What is required :: Repeat the records in full and exactly, omitting pictures.

Entries taken from a collection
________

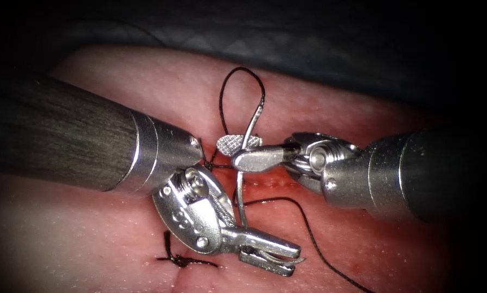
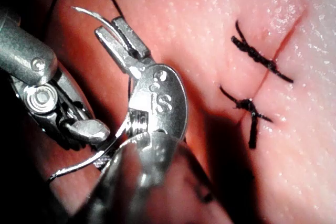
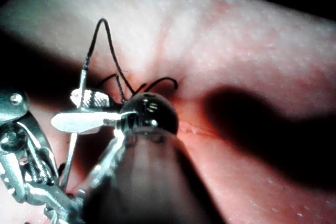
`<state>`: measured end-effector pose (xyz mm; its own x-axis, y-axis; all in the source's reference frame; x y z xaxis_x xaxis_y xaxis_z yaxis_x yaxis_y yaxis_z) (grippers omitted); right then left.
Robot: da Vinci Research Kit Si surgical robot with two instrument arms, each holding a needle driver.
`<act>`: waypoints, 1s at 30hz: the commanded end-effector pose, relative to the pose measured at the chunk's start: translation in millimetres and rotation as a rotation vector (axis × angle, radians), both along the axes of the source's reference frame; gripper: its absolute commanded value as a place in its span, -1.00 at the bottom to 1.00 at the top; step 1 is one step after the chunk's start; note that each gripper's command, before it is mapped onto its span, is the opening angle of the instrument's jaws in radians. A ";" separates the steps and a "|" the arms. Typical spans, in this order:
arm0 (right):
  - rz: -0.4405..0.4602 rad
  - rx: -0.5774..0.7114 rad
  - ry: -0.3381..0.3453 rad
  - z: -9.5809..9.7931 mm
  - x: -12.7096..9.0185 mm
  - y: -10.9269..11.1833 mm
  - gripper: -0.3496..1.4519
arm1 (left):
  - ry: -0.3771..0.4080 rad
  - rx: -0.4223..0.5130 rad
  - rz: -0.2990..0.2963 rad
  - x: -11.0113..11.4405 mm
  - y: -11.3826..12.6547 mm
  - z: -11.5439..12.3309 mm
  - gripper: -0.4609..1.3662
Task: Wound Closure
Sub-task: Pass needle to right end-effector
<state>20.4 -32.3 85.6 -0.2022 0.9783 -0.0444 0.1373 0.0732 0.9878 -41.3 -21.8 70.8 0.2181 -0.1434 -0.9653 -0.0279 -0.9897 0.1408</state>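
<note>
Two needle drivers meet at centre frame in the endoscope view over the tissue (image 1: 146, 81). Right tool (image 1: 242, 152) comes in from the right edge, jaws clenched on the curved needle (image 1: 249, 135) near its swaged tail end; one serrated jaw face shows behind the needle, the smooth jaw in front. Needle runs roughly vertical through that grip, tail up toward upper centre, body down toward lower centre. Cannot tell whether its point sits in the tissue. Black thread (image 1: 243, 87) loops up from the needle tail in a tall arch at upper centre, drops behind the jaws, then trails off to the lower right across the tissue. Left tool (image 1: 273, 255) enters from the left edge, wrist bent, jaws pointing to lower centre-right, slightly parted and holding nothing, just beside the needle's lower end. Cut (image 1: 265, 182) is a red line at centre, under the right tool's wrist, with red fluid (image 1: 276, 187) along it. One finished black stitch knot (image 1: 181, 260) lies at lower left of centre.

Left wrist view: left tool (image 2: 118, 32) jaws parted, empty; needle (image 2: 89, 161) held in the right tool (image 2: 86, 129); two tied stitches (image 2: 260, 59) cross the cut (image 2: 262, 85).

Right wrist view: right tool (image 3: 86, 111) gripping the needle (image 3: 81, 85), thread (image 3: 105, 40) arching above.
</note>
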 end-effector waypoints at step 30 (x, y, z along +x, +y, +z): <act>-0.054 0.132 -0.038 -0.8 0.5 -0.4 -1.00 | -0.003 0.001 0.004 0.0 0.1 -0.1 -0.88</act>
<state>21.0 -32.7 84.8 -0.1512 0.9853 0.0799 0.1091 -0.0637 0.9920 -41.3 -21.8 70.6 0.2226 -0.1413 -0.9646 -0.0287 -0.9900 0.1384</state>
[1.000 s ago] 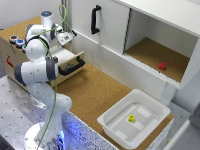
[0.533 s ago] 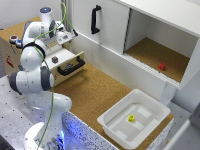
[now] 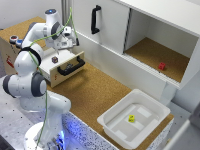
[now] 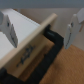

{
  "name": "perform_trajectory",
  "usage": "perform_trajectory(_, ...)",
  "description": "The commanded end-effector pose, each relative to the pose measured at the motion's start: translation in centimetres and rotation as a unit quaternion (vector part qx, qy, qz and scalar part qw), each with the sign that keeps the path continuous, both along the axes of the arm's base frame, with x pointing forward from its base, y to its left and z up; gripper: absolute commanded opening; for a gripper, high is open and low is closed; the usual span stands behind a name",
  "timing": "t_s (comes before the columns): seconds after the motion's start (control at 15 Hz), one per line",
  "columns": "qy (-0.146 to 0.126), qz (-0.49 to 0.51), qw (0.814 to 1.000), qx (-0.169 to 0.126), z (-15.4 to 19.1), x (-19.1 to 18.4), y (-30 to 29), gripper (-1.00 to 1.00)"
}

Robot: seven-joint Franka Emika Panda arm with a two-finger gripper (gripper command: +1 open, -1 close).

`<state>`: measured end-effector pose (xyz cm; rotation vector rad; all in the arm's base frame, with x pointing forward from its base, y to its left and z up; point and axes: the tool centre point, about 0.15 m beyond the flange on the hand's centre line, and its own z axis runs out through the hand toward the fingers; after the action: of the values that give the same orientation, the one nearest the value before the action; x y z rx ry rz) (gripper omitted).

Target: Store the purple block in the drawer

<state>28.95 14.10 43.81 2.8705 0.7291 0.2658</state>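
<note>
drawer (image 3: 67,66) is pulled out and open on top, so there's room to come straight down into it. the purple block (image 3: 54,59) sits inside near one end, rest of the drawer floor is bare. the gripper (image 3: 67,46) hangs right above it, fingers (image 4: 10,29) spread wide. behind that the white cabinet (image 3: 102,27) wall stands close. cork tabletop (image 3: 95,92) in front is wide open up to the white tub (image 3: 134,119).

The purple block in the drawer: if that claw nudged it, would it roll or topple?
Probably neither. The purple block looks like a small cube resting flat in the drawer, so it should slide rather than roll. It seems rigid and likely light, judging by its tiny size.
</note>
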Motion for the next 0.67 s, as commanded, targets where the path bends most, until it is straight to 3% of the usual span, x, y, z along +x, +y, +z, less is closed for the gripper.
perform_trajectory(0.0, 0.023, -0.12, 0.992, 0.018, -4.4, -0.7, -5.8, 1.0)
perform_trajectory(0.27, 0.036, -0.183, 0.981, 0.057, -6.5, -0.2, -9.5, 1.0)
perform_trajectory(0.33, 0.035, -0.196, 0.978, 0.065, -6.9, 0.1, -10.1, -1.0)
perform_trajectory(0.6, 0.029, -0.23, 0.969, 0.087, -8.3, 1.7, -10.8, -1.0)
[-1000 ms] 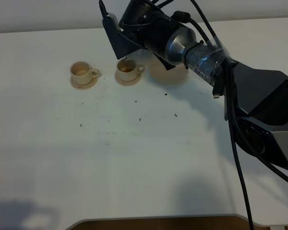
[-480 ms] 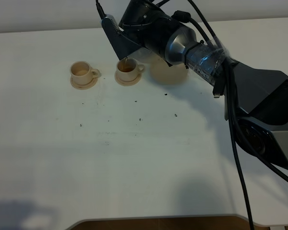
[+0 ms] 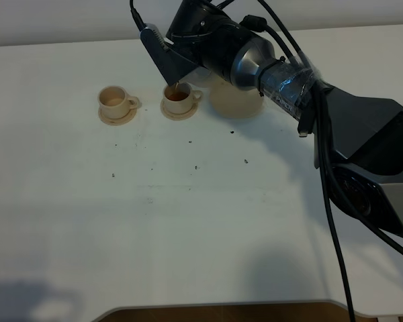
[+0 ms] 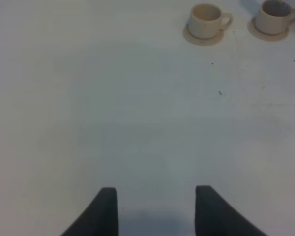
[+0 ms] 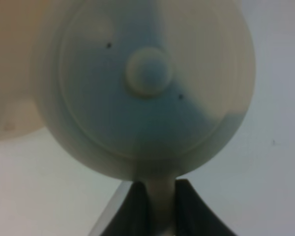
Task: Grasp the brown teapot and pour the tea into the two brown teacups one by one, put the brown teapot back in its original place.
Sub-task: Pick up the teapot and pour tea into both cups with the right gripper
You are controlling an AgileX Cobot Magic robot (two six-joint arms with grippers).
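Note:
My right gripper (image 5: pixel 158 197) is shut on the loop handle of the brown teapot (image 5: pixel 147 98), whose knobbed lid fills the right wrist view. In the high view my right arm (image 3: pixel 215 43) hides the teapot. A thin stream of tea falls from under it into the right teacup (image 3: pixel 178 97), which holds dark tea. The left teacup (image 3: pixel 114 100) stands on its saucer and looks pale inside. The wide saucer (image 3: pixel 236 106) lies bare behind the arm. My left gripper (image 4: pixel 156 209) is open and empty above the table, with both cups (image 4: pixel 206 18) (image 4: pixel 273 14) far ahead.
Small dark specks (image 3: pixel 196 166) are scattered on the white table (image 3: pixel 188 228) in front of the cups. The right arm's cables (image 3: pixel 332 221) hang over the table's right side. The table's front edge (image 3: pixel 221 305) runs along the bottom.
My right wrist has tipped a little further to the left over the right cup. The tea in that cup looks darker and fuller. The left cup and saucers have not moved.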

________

Written response ::
`<state>`: measured end-effector pose (xyz mm; its own x-axis, y-axis; all in the source's reference frame; x y z xaxis_x xaxis_y xaxis_z yaxis_x yaxis_y yaxis_z) (grippers omitted); right then left.
Robot: da Vinci Research Kit Si surgical robot with two instrument arms, each holding a needle driver.
`<act>`: waypoints, 1s at 30hz: the commanded end-effector pose, relative to the pose measured at the chunk's start: translation in millimetres and rotation as a rotation vector (axis × angle, radians), both along the axes of the source's reference frame; gripper: its absolute commanded value as a place in its span, -1.00 at the bottom to 1.00 at the top; step 1 is one step after the chunk's start; note that each gripper's command, before it is mapped onto its span, is the opening angle of the instrument's jaws in radians. A ";" separates the steps and a "|" the arms. Typical spans, in this order:
arm0 (right):
  - rz: -0.4405..0.4602 rad
  - rx: -0.5774..0.7114 rad
  - ry: -0.3381..0.3453 rad
  - z: -9.5809..9.7931 mm
  - x: -12.7096..9.0185 mm
  - y: -10.9269..11.1833 mm
  - gripper: -0.3496..1.4519
arm1 (left):
  - ry: -0.3771..0.4080 rad
  - rx: -0.4223..0.5130 rad
  - rz: -0.2990..0.2963 rad
  - x: -11.0113..11.4405 mm
  - y: -11.3826..12.6547 mm
  - z: -11.5439..12.3309 mm
  - gripper: -0.4609..1.3662
Task: Wound Closure
Sub-task: Pass needle to right end-effector
<state>20.4 -32.3 85.6 -0.2022 0.9783 -0.0444 0.1373 0.0732 0.9878 -41.3 -21.8 70.8 0.2181 -0.1434 -0.9653 -0.0279 -0.9897 0.1408</state>
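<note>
Two needle drivers meet at centre frame in the endoscope view over the tissue (image 1: 146, 81). Right tool (image 1: 242, 152) comes in from the right edge, jaws clenched on the curved needle (image 1: 249, 135) near its swaged tail end; one serrated jaw face shows behind the needle, the smooth jaw in front. Needle runs roughly vertical through that grip, tail up toward upper centre, body down toward lower centre. Cannot tell whether its point sits in the tissue. Black thread (image 1: 243, 87) loops up from the needle tail in a tall arch at upper centre, drops behind the jaws, then trails off to the lower right across the tissue. Left tool (image 1: 273, 255) enters from the left edge, wrist bent, jaws pointing to lower centre-right, slightly parted and holding nothing, just beside the needle's lower end. Cut (image 1: 265, 182) is a red line at centre, under the right tool's wrist, with red fluid (image 1: 276, 187) along it. One finished black stitch knot (image 1: 181, 260) lies at lower left of centre.

Left wrist view: left tool (image 2: 118, 32) jaws parted, empty; needle (image 2: 89, 161) held in the right tool (image 2: 86, 129); two tied stitches (image 2: 260, 59) cross the cut (image 2: 262, 85).

Right wrist view: right tool (image 3: 86, 111) gripping the needle (image 3: 81, 85), thread (image 3: 105, 40) arching above.
</note>
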 end-effector waypoints at step 30 (x, y, z along +x, +y, +z): <act>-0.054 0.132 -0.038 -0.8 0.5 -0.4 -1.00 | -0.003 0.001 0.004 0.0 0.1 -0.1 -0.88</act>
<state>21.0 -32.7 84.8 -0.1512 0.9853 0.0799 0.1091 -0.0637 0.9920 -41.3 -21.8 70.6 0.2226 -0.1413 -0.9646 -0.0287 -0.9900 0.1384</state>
[1.000 s ago] 
[0.533 s ago] 
[now] 
[now] 

{
  "name": "perform_trajectory",
  "usage": "perform_trajectory(_, ...)",
  "description": "The commanded end-effector pose, each relative to the pose measured at the motion's start: translation in centimetres and rotation as a unit quaternion (vector part qx, qy, qz and scalar part qw), each with the sign that keeps the path continuous, both along the axes of the arm's base frame, with x pointing forward from its base, y to its left and z up; gripper: absolute commanded opening; for a gripper, high is open and low is closed; the usual span stands behind a name",
  "timing": "t_s (comes before the columns): seconds after the motion's start (control at 15 Hz), one per line",
  "columns": "qy (-0.146 to 0.126), qz (-0.49 to 0.51), qw (0.814 to 1.000), qx (-0.169 to 0.126), z (-15.4 to 19.1), x (-19.1 to 18.4), y (-30 to 29), gripper (-1.00 to 1.00)"
}

Robot: seven-joint Franka Emika Panda arm with a two-finger gripper (gripper command: +1 open, -1 close).

`<state>`: measured end-effector pose (xyz cm; rotation vector rad; all in the arm's base frame, with x pointing forward from its base, y to its left and z up; point and axes: the tool centre point, about 0.15 m beyond the flange on the hand's centre line, and its own z axis runs out through the hand toward the fingers; after the action: of the values that give the same orientation, the one nearest the value before the action; x y z rx ry rz) (gripper omitted).

Target: Store the purple block in the drawer

<state>28.95 14.10 43.81 2.8705 0.7291 0.2658</state>
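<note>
drawer (image 3: 67,66) is pulled out and open on top, so there's room to come straight down into it. the purple block (image 3: 54,59) sits inside near one end, rest of the drawer floor is bare. the gripper (image 3: 67,46) hangs right above it, fingers (image 4: 10,29) spread wide. behind that the white cabinet (image 3: 102,27) wall stands close. cork tabletop (image 3: 95,92) in front is wide open up to the white tub (image 3: 134,119).

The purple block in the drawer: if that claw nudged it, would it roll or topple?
Probably neither. The purple block looks like a small cube resting flat in the drawer, so it should slide rather than roll. It seems rigid and likely light, judging by its tiny size.
</note>
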Motion for the next 0.67 s, as commanded, targets where the path bends most, until it is straight to 3% of the usual span, x, y, z along +x, +y, +z, less is closed for the gripper.
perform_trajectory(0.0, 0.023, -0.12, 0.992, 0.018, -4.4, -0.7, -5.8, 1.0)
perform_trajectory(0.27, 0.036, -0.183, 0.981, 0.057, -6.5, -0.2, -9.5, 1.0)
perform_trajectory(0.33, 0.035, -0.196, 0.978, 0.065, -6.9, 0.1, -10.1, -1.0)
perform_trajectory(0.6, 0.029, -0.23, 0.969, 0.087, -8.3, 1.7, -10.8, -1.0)
[-1000 ms] 
[-480 ms] 
[+0 ms] 
[+0 ms] 
[+0 ms] 
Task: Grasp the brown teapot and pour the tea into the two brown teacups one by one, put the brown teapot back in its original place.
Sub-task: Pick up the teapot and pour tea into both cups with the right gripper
You are controlling an AgileX Cobot Magic robot (two six-joint arms with grippers).
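Note:
My right gripper (image 5: pixel 158 197) is shut on the loop handle of the brown teapot (image 5: pixel 147 98), whose knobbed lid fills the right wrist view. In the high view my right arm (image 3: pixel 215 43) hides the teapot. A thin stream of tea falls from under it into the right teacup (image 3: pixel 178 97), which holds dark tea. The left teacup (image 3: pixel 114 100) stands on its saucer and looks pale inside. The wide saucer (image 3: pixel 236 106) lies bare behind the arm. My left gripper (image 4: pixel 156 209) is open and empty above the table, with both cups (image 4: pixel 206 18) (image 4: pixel 273 14) far ahead.
Small dark specks (image 3: pixel 196 166) are scattered on the white table (image 3: pixel 188 228) in front of the cups. The right arm's cables (image 3: pixel 332 221) hang over the table's right side. The table's front edge (image 3: pixel 221 305) runs along the bottom.
My right wrist has tipped a little further to the left over the right cup. The tea in that cup looks darker and fuller. The left cup and saucers have not moved.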

Whatever the exercise asked has now been answered.